A farsa da editora é  muito evidente. Não vi quase ninguém ir “só retirar o brinde” que levaria a um discurso de convencimento “compre uma assinatura”.
Na vida real, o dilema é mais sutil.  Será que estamos vendendo a nós mesmos e aos outros algo que não nos serve?
“Eu preciso deste trabalho porque preciso pagar contas”
“Eu não sei fazer outra coisa”
“Sou muito velho para começar de novo”
“Já investi muito neste caminho onde estou”
“Não tenho coragem”.
Todos os dias conheço pessoas buscando enfrentar estas questões. São perguntas difíceis, causadoras de grande sofrimento. Por que  tantos outros não conseguem encará-las?

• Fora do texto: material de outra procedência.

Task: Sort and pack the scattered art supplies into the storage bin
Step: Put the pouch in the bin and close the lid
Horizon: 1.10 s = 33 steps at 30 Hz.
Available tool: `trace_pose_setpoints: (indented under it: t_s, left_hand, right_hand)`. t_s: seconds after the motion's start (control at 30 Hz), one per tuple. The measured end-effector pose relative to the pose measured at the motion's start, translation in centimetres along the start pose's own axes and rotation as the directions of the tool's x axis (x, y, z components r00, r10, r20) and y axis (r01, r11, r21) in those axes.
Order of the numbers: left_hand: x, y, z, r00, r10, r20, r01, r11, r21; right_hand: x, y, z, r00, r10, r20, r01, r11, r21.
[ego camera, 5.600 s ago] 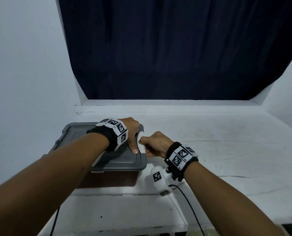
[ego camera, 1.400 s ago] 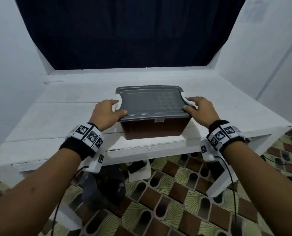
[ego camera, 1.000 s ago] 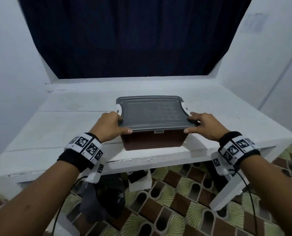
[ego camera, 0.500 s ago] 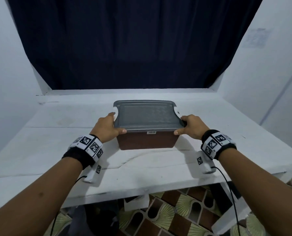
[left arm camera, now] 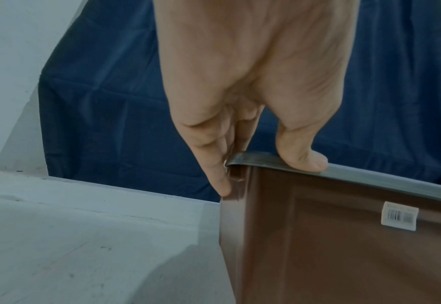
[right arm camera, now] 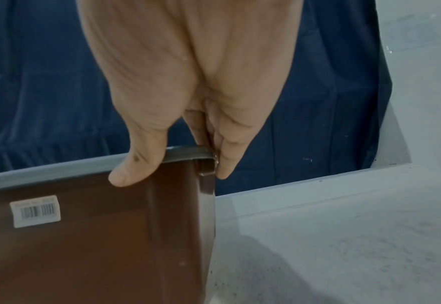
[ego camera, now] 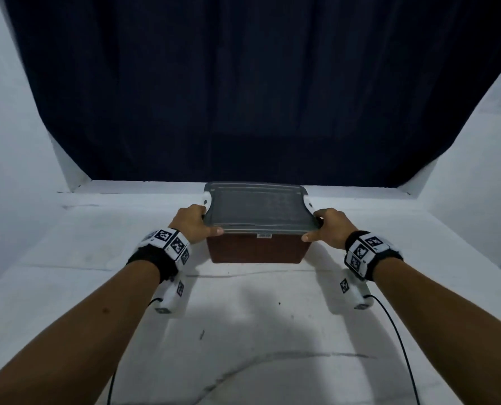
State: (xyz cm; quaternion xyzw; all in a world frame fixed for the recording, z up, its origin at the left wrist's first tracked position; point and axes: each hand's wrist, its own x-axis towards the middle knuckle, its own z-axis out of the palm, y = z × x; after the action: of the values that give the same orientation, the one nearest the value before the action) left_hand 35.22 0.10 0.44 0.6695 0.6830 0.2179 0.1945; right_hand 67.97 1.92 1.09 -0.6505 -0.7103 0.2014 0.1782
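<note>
Your left hand (ego camera: 191, 224) & right hand (ego camera: 328, 227) clamp storage bin (ego camera: 257, 249) at near lid (ego camera: 258, 206) corners (thumbs on rim). Risk: lid pops, bin drops onto table (ego camera: 243, 331).

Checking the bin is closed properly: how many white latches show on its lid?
2. One latch sits at the lid's far-left corner, the other latch at its far-right corner. Hands cover the near corners, so more may be hidden.

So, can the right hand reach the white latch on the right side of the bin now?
Probably yes. The right hand already grips the bin at its right front corner, and the white latch sits just behind its fingers with nothing between.
</note>
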Motion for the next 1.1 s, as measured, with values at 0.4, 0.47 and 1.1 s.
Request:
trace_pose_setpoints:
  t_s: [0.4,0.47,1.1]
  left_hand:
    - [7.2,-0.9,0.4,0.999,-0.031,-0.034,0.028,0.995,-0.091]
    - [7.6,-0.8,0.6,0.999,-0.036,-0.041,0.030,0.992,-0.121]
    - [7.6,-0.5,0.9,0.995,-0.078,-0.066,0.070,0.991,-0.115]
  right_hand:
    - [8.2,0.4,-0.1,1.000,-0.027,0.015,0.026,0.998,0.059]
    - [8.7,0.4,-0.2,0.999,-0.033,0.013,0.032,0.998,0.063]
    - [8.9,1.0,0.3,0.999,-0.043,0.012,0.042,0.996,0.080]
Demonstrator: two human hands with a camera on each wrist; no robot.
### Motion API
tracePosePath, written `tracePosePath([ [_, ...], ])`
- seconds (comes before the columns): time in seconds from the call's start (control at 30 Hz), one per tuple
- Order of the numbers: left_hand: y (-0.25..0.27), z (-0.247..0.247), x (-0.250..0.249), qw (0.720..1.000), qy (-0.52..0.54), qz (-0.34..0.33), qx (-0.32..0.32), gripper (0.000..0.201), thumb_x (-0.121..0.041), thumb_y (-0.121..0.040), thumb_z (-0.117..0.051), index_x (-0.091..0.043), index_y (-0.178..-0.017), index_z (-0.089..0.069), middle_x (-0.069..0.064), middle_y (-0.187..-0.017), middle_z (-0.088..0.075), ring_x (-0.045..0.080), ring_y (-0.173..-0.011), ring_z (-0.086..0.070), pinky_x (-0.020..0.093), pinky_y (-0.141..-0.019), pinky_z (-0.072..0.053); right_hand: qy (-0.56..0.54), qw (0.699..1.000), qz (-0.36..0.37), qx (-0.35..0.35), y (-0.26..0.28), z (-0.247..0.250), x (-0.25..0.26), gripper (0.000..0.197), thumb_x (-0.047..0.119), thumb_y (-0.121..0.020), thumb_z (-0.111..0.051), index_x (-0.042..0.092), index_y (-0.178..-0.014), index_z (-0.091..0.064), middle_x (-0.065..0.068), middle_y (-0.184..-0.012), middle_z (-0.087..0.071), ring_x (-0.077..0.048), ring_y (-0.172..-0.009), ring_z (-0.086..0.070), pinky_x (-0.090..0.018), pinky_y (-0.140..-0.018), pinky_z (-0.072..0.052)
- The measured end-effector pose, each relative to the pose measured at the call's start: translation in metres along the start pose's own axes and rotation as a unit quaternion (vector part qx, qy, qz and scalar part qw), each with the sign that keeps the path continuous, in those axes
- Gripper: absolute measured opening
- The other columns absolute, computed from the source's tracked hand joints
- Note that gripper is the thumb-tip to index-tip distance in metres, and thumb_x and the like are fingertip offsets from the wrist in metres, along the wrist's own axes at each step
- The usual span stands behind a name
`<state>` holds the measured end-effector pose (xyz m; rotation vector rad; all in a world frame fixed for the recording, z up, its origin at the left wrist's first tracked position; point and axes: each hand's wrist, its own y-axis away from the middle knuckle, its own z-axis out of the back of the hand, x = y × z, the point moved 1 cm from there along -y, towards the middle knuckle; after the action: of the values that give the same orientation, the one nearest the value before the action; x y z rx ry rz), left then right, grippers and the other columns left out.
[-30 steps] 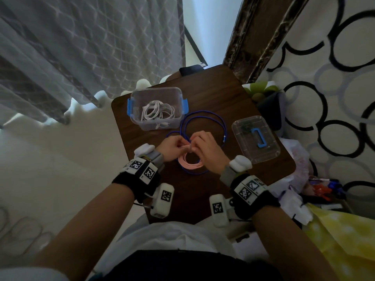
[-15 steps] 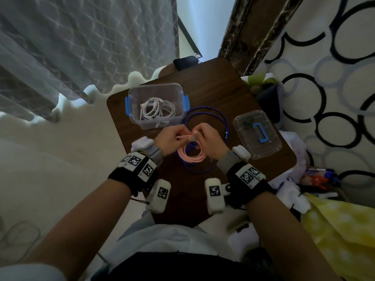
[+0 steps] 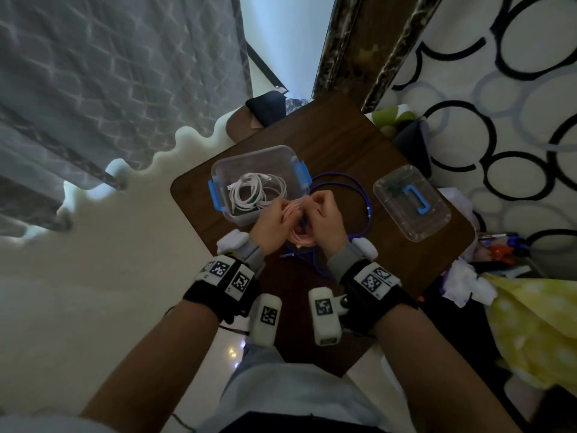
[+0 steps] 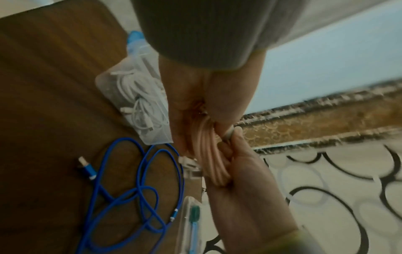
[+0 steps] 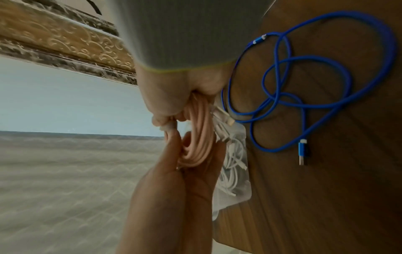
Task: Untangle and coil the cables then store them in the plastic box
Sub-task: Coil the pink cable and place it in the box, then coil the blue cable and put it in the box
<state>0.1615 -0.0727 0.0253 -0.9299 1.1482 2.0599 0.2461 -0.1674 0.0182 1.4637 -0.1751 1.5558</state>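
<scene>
Both hands hold a coiled pink cable just above the brown table, beside the near right corner of the clear plastic box. My left hand grips one side of the coil. My right hand grips the other side and pinches a pale connector end at its top. Coiled white cables lie inside the box. A blue cable lies in loose, crossed loops on the table under and right of the hands, its USB plug free.
The box's clear lid with a blue handle lies at the table's right side. Clutter and a yellow cloth sit off the right edge. A grey curtain hangs at the left. The table's near part is bare.
The hands have lifted the pink coil off the table and carried it up toward the box. The blue cable has stayed on the table.
</scene>
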Motion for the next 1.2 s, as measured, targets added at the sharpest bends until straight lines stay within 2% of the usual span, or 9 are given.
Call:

Tudo é uma questão de preço. Muitas pessoas não percebem claramente o custo de um trabalho sem sentido, até a vida passar ou alguma crise acontecer.
Voltando para nosso exemplo. Um daqueles vendedores pode um dia se sentir maltratado. Outro pode achar que o dinheiro que ganha, não vale o esforço. Alguns, podem adoecer física ou emocionalmente, pelo desgaste de tanta rejeição.  Uns podem ter sonhos pulsando cada vez mais alto, até não sobrar energia para abordar clientes a caminho de seu voo.
E para alguns, somente alguns, chegará o dia em que dirão “chega, vou buscar outro trabalho ou vou ao menos tentar vender minha assinatura de uma forma diferente!”.
Para todos nós, o  preço pode ser a saúde física, o equilíbrio emocional, a falta de sentido. O preço  pode ser desperdiçar talentos, ignorar sonhos, engolir sapos além da conta.
Sim, é preciso pagar as contas. Mas a que preço?
O singelo exemplo do aeroporto evoca questões éticas, mas também não vi um ambiente estimulante no quiosque onde os vendedores se aglomeravam. Fiquei curiosa até quando vão tentar esta nova tática.
Também fico curiosa por entender o limite das pessoas, cada um tem o seu.
Quanto tempo é preciso para se repensar que tipo de trabalho queremos fazer? Quanta dor e incômodo estamos dispostos a vivenciar?
O Odisseia foi criado para estimular relações mais felizes com o trabalho. A reflexão é o primeiro passo neste sentido e esta é a intenção deste texto.
Qual o preço da minha escolha profissional hoje? 
Como eu posso interferir para que o que faço para pagar as contas também sirva para minha realização pessoal? 
O que está ao meu alcance para ter um trabalho que faça sentido?
Minha hipótese é que a resposta não está num script automático que vendemos para nós, justificando a situação atual... Descobrir suas respostas pode ser o primeiro passo para uma grande transformação.